Sinking into the Oil By: Gabriel PotterMBA, AIFA® 2020.03.09

Monday was already shaping up to be a pretty bad day in terms of trading.  The coronavirus and its direct effects have been the catalyst for some pretty terrible trading days over the past few weeks, but the bad news kept coming.  Today’s tremendous plunge is influenced by the coronavirus to be sure, but the real impetus for today’s massive sell-off is the price of oil.  Today may end up being the worst drop in price of both oil and energy sector stocks ever recorded.

So, what happened?  Here’s the short version: talks within OPEC, the oil producing cartel, broke down and oil producing nations are drilling as much as they can without collaborating.  A price war is breaking out between Saudi Arabia and Russia.
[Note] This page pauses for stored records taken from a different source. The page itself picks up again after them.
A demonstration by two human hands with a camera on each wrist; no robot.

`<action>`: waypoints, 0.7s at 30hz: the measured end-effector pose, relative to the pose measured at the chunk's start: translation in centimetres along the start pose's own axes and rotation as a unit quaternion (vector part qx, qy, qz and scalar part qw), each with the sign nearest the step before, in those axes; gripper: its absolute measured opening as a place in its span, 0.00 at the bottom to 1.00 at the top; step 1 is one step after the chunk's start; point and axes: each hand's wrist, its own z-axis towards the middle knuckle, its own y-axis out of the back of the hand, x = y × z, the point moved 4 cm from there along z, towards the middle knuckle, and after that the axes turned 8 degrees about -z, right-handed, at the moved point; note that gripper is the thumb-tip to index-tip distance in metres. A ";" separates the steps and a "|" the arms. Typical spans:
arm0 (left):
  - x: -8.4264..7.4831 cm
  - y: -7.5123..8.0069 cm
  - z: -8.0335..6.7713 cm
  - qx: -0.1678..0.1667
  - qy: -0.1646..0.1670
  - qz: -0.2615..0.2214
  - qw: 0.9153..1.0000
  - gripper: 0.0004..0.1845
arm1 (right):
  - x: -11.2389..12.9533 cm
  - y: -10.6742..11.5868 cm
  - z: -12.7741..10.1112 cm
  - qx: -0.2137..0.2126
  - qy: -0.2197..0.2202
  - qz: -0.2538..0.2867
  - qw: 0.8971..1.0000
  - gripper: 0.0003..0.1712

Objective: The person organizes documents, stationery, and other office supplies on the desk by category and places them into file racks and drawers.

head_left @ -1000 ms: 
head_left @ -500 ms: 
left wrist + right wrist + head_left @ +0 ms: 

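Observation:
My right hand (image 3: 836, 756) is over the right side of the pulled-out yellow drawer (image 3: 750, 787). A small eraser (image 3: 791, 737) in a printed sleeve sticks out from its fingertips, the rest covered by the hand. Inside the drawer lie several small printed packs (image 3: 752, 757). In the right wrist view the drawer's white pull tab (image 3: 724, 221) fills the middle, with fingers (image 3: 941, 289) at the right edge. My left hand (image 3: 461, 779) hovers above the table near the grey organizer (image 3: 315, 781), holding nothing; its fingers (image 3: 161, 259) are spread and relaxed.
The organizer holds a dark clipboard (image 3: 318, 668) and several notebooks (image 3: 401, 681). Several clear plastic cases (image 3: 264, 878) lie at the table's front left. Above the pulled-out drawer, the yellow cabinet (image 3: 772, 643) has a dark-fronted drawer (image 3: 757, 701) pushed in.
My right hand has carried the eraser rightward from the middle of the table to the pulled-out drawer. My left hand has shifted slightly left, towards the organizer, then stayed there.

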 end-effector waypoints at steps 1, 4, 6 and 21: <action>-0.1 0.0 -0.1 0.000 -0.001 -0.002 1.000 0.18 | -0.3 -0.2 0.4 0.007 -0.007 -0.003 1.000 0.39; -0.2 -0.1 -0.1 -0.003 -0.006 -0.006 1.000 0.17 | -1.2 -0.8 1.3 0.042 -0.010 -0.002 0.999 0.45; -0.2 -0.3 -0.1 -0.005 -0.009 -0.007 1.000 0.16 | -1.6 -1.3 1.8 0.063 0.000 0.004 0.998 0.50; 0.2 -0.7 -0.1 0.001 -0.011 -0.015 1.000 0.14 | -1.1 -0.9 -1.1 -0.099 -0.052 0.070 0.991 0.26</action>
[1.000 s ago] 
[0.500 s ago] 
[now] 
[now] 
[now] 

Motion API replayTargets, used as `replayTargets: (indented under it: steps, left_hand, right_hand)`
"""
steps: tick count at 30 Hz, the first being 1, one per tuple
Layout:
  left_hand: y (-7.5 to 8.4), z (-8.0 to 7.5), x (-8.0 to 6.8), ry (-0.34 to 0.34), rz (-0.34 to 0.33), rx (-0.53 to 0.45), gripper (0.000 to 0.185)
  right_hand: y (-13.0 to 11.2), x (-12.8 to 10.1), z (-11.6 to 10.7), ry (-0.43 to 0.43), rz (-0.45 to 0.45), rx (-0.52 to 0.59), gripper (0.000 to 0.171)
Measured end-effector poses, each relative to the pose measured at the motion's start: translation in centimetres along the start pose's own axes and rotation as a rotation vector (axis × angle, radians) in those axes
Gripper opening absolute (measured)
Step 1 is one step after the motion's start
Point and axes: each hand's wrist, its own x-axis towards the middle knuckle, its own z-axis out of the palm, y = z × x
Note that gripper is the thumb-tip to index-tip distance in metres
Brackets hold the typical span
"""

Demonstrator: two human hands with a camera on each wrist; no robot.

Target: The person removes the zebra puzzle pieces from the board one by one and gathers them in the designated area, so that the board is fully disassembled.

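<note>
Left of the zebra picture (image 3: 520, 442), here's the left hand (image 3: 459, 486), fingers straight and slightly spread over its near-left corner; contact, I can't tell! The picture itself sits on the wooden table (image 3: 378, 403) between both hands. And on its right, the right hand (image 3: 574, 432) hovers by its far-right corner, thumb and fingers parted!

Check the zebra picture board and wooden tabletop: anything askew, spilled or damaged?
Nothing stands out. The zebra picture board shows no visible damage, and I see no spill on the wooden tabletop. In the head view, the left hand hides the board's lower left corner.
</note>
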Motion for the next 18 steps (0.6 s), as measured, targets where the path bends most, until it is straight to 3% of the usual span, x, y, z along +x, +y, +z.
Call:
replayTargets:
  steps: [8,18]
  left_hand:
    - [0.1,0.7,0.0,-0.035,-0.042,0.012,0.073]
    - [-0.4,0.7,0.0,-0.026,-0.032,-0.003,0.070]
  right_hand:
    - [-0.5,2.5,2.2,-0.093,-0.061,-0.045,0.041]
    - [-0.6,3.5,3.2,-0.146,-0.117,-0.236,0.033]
The price of oil fell 31% on Sunday evening.  While cheap energy is good in the long term for global consumers, it is still a shock that has to be managed.  It has been several years since the price of oil tanked, but long-term clients of ours may remember monthly newsletters and blogs from the 2014-2015 era where we walked through the impact of cheap energy on US stock market performance.

First, net energy producers, like the United States, have to bear lower imputed future revenues.  Second, there are material financial liabilities (i.e. high yield bond issuances) embedded in the energy exploration, production, and distribution business; payment on these bonds is now suspect.  Third, it’s simply a reflection of low economic circulation.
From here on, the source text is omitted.